The definition of 'cast operator' is
Preceding an expression by a parenthesized type name converts
the value of the expression to the named type. This
construction is called a cast.
[6.5.4|4]
This implies that 'casts' are supposed to be used to request that
value conversion are performed, not to document that value conversions
will never happen, as you said above.
Now, if it doesn't mean that, then you are correct, it was put there
for some crazy, possibly erroneous, reason.
It is not 'erroneous' to do 'lossy conversion' of values in
C. That's a feature the language has always had (AFAIK) since it was
invented. The assumption that noone could possibly want to do this,
which is even more visible in the extended assumption that using an
assignment which causes such a value conversion to happen would be
prima facie evidence of 'the programmer' not knowing that the
conversion will happen, despite that this would be the exact opposite
of the defined meaning of it, is somewhat far fetched. For instance,
one way to serialize an integer in little-endian byte order,
indepedent of host byte order (assuming 4 byte [unsigned] ints) would
be:
uint8_t serialize_u32(uint32_t v, uint8_t *p)
{
*p++ = v;
*p++ = v >> 8;
*p++ = v >> 16;
*p++ = v >> 24;
return p;
}
It is perfectly clear from the code that its author didn't expect to
be able to store a complete uint32_t value in a single byte (uint8_t
object).
[...]
There are multiple separate issues. One is whether the code does what
the author intended it to do. Another is whether the code does what
the code is supposed to do (based on a specification or common sense
or just 'it clearly shouldn't crash). Both are important.

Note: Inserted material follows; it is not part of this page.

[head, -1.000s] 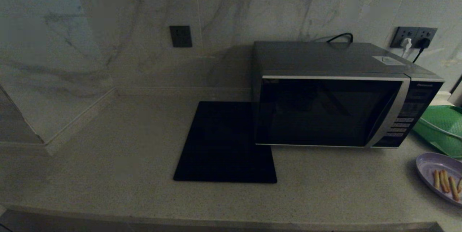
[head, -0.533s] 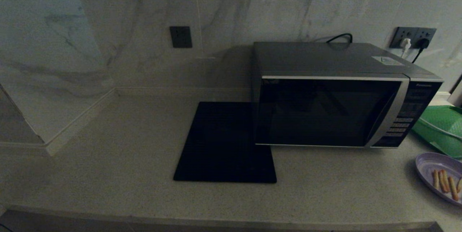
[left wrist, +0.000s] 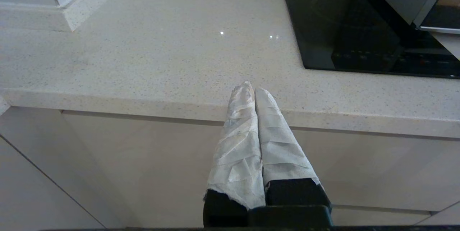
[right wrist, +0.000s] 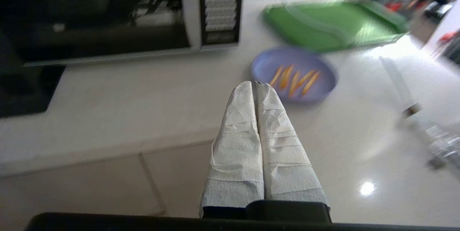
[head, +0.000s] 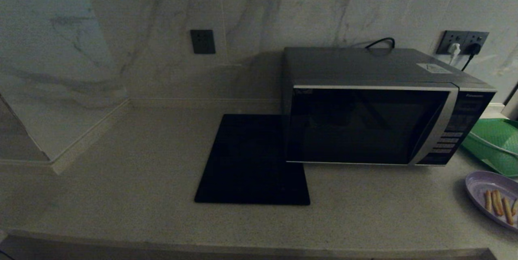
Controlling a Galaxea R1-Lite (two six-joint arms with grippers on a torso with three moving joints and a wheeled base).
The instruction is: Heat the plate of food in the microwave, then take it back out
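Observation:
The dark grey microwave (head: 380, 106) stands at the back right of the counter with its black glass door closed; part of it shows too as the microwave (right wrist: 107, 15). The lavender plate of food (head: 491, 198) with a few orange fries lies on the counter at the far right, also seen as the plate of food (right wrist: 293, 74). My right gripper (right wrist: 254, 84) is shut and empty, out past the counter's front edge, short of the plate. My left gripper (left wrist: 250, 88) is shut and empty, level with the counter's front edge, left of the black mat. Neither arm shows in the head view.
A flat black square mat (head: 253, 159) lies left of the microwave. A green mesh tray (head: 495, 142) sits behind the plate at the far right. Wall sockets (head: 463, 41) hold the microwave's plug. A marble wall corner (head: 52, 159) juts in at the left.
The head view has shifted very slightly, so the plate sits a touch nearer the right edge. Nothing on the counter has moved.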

What the code author intended to do isn't important. For instance, it
is completely possible that the author intended to do something which
would have been wrong, but failed at actually accomplishing that, and
- by accident - wrote correct code. This can only be determined by
examining the code itself. And 'the code' has the nice property that
it is there and open to inspection, will reasoning about the
'intentions' of someone, beyond what he actually communicated, will
always necessarily involve (unverifiable) assumptions.
[...]
This is one of the reasons I generally prefer to hire programmers with
less experience. They have less unlearning to do.
This means little more except that you prefer to hire people without
the necessary practice to actually perform certain tasks, because this
might mean they would attempt to perform in a way different from the
way you would like it to be performed, or, in other words, that you
are opposed to the idea that 'programming', like any other craft (not
art) can be learnt (and taught) independently of the people
involved. I would assume that this was true at some time in the past
for more traditional professions, too, eg that there was a time when
doctors were generally believed to be wizards predetermined for their
profession by some mysterious, superhuman power (or builders, tool
makers, carpenters, tailers and so on).
I hope to live long enough to still see the proto-scientific 'stone ages'
end in this particular case, too.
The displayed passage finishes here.